2018 record: 4-12 | Career record: 99-93

This is a tough one. Gruden obviously has a lot of pedigree in the sport, but after being gone for 9 seasons, last year he came back and went 4-12. More pieces this season, but he has to prove to me the game hasn’t passed him by.

23. Kyle Shanahan, San Francisco 49ers

2018 record: 4-12 | Career record: 10-22

He was given a long leash, but will he get a chance if Jimmy G flames out? We saw how much of a difference he can make when he was the OC in Atlanta, and the roster in San Francisco is slowly improving, but once again, it’ll come down to the QB position.

22. Jay Gruden, Washington Redskins

2018 record: 7-9 | Career record: 35-44-1

Jay Gruden is basically the personification of mediocre. He’s not awful, but since his first year in 2014, he’s won 9, 8, 7, and 7 games respectively. Last season the team was 6-3 before Alex Smith got hurt, and they drafted Dwayne Haskins as the future QB, but Gruden probably needs to make the playoffs this season to get a chance to be his coach in the future.

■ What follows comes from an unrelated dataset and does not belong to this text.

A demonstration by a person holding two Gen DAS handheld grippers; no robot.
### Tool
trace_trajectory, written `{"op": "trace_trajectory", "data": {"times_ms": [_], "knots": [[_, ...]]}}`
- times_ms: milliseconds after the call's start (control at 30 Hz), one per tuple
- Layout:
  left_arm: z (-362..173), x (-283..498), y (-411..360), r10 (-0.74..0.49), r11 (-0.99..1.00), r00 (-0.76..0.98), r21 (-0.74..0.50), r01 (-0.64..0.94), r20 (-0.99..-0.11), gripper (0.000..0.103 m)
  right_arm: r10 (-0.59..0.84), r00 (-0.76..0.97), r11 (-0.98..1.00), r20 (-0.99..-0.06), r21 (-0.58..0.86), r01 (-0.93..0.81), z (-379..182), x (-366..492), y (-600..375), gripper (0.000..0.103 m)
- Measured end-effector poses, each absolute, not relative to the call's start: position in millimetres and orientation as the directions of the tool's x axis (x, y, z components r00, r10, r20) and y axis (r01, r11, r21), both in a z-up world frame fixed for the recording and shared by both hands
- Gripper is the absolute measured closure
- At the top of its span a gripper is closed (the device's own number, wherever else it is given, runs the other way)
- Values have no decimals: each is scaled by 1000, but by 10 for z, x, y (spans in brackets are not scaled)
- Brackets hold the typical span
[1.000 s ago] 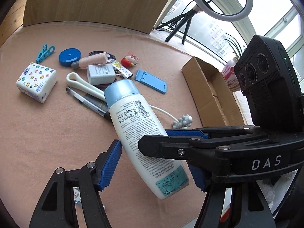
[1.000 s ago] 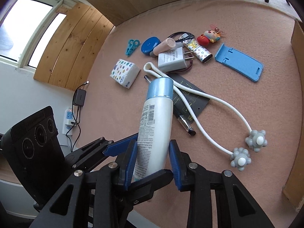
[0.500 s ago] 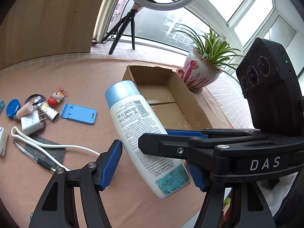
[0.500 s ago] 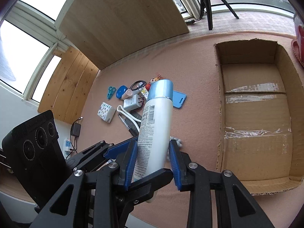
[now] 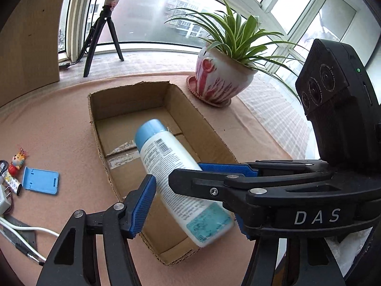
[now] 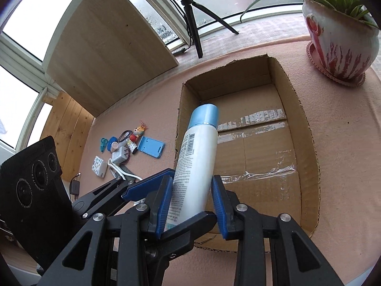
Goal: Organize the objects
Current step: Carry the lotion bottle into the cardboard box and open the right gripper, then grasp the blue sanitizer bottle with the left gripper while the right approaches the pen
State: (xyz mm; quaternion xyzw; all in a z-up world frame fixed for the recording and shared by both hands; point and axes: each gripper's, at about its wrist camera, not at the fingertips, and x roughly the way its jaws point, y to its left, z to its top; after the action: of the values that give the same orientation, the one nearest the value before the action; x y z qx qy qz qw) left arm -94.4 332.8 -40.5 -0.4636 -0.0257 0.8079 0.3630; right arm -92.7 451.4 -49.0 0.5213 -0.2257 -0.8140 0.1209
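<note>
A white lotion bottle [image 5: 176,178] with a light blue cap is held in the air over the open cardboard box [image 5: 128,100]. My right gripper [image 6: 191,205] is shut on the bottle [image 6: 197,157] near its base, cap pointing away over the box [image 6: 307,166]. My left gripper [image 5: 190,188] straddles the same bottle; its left pad [image 5: 142,205] stands just off the bottle and the right pad is hidden behind the right gripper's arm. The box holds nothing else.
A potted spider plant [image 5: 221,81] stands beyond the box. A blue phone stand [image 5: 40,181], small doll [image 5: 16,163], charger, white cable and other small items [image 6: 119,152] lie on the pink table left of the box. A tripod [image 6: 193,23] stands at the window.
Both grippers have swung right with the bottle, from above the pile of small items to above the cardboard box. The grip on the bottle has not changed.
</note>
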Motion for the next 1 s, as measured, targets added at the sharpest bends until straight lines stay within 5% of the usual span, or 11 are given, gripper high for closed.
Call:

21. Sean McDermott, Buffalo Bills

2018 record: 6-10 | Career record: 15-17

He got the Bills to the playoffs for the first time since 1999 (in 2017), which is a pretty good accomplishment, but the team is in the midst of a rebuild. Josh Allen has some potential, and I don’t think McDermott is bad. Still has a lot to prove.

20. Doug Marrone, Jacksonville Jaguars

2018 record: 5-11 | Career record: 31-35

Seems to be someone who can get a good season or so out of the team he’s with, but that’s usually it. I’m not too high on him, but he’s not the worst coach. Interested to see what happens this season now that Nick Foles is on the team.

19. Adam Gase, New York Jets

2018 record (with Miami): 7-9 | Career record: 23-25

Great coordinator, and he wasn’t awful in Miami (just didn’t seem like a good fit, even with a playoff appearance in Year 1). I think he has a shot to really help Sam Darnold become something.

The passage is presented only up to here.